Port 5432 of our container will be mapped on port 5432 of our host or server.

Access the container on your host or server. We will create a database inside our PostgreSQL container.

$ docker exec -it my-postgres bash

Now you are ‘inside’ your container. We can access postgres and create the database.
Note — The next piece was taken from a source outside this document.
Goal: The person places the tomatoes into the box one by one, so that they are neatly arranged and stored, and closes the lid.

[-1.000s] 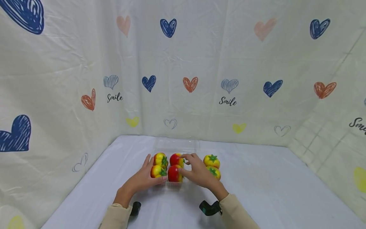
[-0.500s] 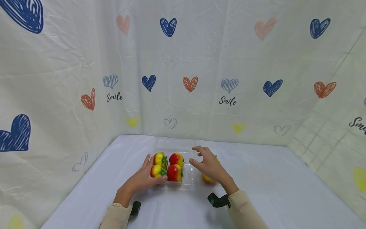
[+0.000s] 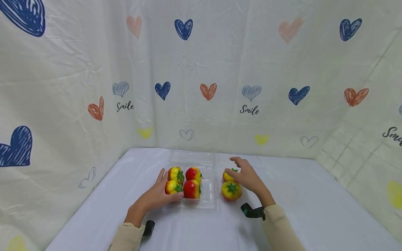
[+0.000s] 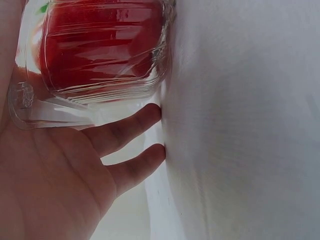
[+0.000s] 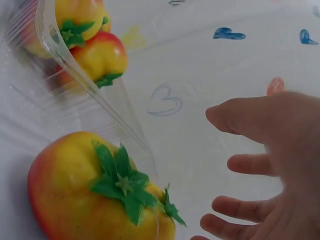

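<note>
A clear plastic clamshell box point(image 3: 208, 200) stands on the table with its lid point(image 3: 193, 157) raised at the back. Inside sit two yellow fruits point(image 3: 173, 187) on the left and two redder ones point(image 3: 191, 189) beside them, persimmon-like with green leafy tops. My left hand point(image 3: 157, 193) rests against the box's front left corner, thumb at the front; in the left wrist view two straight fingers point(image 4: 125, 132) reach the tablecloth. Right of the box lie two more yellow persimmon-like fruits point(image 3: 231, 191). Above the rear one hovers my right hand point(image 3: 248, 176), holding nothing, fingers spread in the right wrist view.
A white cloth covers the table point(image 3: 298, 195). Behind it and along both sides hangs a pale curtain point(image 3: 220, 62) printed with hearts. Dark wrist-worn cameras point(image 3: 251, 211) stick out below the hands. The right part of the box's tray shows bare plastic.
My right hand has left the red fruits in the box and moved right, over the two fruits outside it. The front one of these is now uncovered. The left hand stays put.
</note>
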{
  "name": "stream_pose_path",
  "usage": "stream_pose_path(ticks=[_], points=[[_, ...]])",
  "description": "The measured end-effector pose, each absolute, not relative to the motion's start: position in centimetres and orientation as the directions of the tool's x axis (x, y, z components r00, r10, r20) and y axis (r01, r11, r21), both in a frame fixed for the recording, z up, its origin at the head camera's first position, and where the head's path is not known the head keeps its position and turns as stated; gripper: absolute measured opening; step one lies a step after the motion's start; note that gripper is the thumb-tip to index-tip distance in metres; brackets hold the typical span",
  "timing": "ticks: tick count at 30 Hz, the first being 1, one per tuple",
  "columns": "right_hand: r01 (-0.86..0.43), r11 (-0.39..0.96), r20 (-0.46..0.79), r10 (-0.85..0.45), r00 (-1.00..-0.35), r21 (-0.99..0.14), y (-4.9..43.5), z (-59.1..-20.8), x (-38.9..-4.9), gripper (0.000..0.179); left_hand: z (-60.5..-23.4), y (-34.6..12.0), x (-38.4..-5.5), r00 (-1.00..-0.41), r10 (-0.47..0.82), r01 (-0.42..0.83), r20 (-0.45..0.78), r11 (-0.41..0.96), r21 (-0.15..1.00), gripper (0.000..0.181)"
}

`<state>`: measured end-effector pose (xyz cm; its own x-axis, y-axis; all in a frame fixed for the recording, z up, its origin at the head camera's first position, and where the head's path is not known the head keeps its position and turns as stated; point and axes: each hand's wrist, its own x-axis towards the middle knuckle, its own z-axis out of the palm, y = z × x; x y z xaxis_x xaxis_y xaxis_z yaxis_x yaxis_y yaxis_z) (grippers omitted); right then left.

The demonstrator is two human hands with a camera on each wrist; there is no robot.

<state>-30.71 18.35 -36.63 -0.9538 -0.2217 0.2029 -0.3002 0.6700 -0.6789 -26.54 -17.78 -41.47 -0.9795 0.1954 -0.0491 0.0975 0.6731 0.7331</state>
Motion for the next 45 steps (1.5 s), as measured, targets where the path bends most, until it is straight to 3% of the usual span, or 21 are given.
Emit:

root@cb9222b1f718:/# psql -U postgres
psql (10.3 (Debian 10.3-1.pgdg90+1))
Type "help" for help.
postgres=# CREATE DATABASE mytestdb;
CREATE DATABASE
postgres=#\q

We are finished. You can exit your container (\q) and go to your local machine. Here you need some PostgreSQL Client tool installed:

  • PSQL (CLI)
  • PgAdmin

My PostgreSQL container is running on my local machine, which explains why I am connecting with localhost. If it is running on a specific server, use your server IP. (For Windows docker-machine you probably need to use 192.168.99.100).

$ psql -h localhost -p 5432 -U postgres -W                       Password for user postgres:                       
psql (9.5.5, server 10.3 (Debian 10.3-1.pgdg90+1)) WARNING: psql major version 9.5, server major version 10. Some psql features might not work.
Type "help" for help. postgres=# \l
List of databases
Name | Owner | Encoding | Collate | Ctype |
-----------+----------+----------+------------+------------+
mytestdb | postgres | UTF8 | en_US.utf8 | en_US.utf8 |
postgres | postgres | UTF8 | en_US.utf8 | en_US.utf8 |
template0 | postgres | UTF8 | en_US.utf8 | en_US.utf8 |
| | | | |
template1 | postgres | UTF8 | en_US.utf8 | en_US.utf8 |
| | | | |
(4 rows)

After authenticating you will see the mytestdb is in the list of available databases. Now you can connect with your database using \c .

For a tool like PgAdmin you can define your connection. Also, here you have to replace localhost with your server IP if your container is running elsewhere.

Create a server connection
Define your connection

Save the connection and you can connect to the database which is running in your PostgreSQL Docker container!

This post was based on a popular SO answer I gave. I hope it helps!